O Caso Callas: Metamorfoses da Aura na Era Digital
João Pedro Cachopo (Universidade Nova de Lisboa)
Sala 308
15hoo
Resumo: Quase meio século após a morte de Maria Callas (1923-1977), o mito da cantora persiste. Na verdade, parece intensificar-se. Esta intensificação não é de ordem meramente quantitativa. Surgem não só novas exposições, documentários e biografias, mas também projetos de outra índole, inéditos na sua complexidade e audácia tecnológicas. Em 2017, Tom Volf lançou o projeto Maria by Callas, que incluiu uma exposição imersiva e um documentário. Em 2018, estreou Callas in Concert, um espectáculo ao vivo com um holograma da diva. Finalmente, em Setembro de 2020, foi a vez de a ópera-performance 7 Deaths of Maria Callas de Marina Abramović subir ao palco da Bayerische Staatsoper. O caso Callas dá corpo a um fenómeno que estende para além do domínio da ópera. Ele revela um paradoxo mais amplo em que euforia tecnológica e nostalgia cultural se entrelaçam. Por um lado, é patente o fascínio pela proliferação de cópias, imagens e duplos, aliado a uma disposição para abraçar as mais avançadas tecnologias audiovisuais no afã de evocar a presença e a memória da artista. Por outro lado, persiste uma obsessão pelo original, ou, para ser mais preciso, pelos valores da originalidade: a verdade, a autenticidade, a presença. De facto, não é por acaso que o documentário Maria by Callas se baseie exclusivamente nas palavras da cantora, que Callas in Concert reproduza meticulosamente um concerto ao vivo ou que a presença de Abramović domine o palco e o ecrã de 7 Deaths of Maria Callas. Tudo isso levanta uma questão fundamental: numa era caracterizada pelo triunfo da reprodutibilidade técnica, a aura declina ou sofre uma metamorfose? E o que nos diz a aceleração do mito de Callas, não apenas sobre o artista, mas também sobre nós e o nosso tempo?
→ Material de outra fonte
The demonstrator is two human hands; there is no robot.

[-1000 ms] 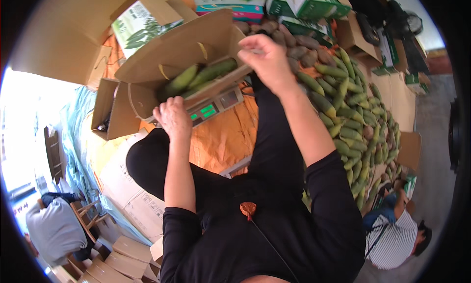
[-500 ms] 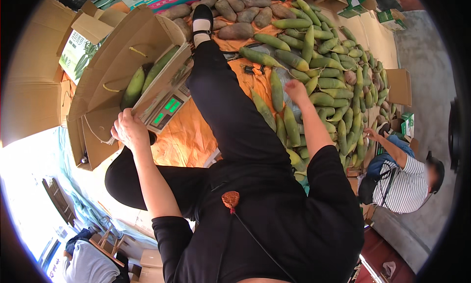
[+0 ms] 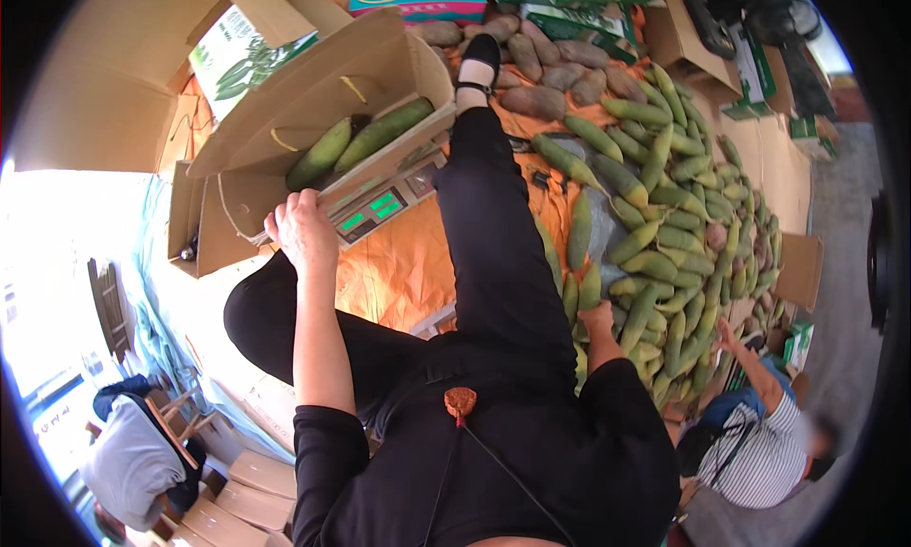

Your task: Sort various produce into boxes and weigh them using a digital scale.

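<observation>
My left hand (image 3: 302, 226) is closed over the near corner of an open cardboard box (image 3: 406, 147). Two long green radishes (image 3: 381, 135) lie inside it. The box rests over a weighing scale (image 3: 375, 208) whose green display is lit. On my right, a big heap of green radishes (image 3: 678, 239) spreads over an orange sheet (image 3: 389, 277). At the heap's near left side, my right hand (image 3: 596, 316) has its fingers closed round the lower end of a green radish (image 3: 589, 285), partly hidden by the hand.
My stretched-out leg (image 3: 489, 215) lies between box and heap. Brownish-red root vegetables (image 3: 531, 102) are piled beyond my foot. Printed cartons (image 3: 251, 58) stand at the back. At right, a person in a striped shirt (image 3: 754, 462) reaches toward the heap.
My right hand has drawn back toward me from above the heap and closed on a radish. My left hand stays on the box edge. The whole view has shifted with my head.
</observation>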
João Pedro Cachopo lecciona Filosofia da Música na Universidade Nova de Lisboa, sendo investigador do Centro de Estudos de Sociologia e Estética da Música. O seus interesses incluem o cruzamento entre estética, política e tecnologia, a relação entre as artes e questões de performance, dramaturgia e remediação. É o autor de Callas e os Seus Duplos (Sistema Solar, 2023), A Torção dos Sentidos (Sistema Solar, 2020; Elefante, 2021), traduzido para inglês como The Digital Pandemic (Bloomsbury, 2022), e Verdade e Enigma: Ensaio sobre o Pensamento Estético de Adorno (Vendaval, 2013), que recebeu o Prémio do PEN Clube Português na categoria de Primeira Obra em 2014. Co-editou Rancière and Music (Edinburgh UP, 2020), Estética e Política entre as Artes (Edições 70, 2017) e Pensamento Crítico Contemporâneo (Edições 70, 2014). O seu trabalho foi publicado em revistas como Opera Quarterly, New German Critique e Sound Stage Screen. Entre 2017 e 2019, foi Marie Skłodowska-Curie Fellow na University of Chicago. Actuou como Professor Visitante na Pontifícia Universidade Católica do Rio de Janeiro (2016), na Universidade Estadual de Campinas (2016) e na Universidade de Brasília (2022), tendo sido Investigador Visitante na University of Durham (2012) e na Columbia University in the City of New York (2015).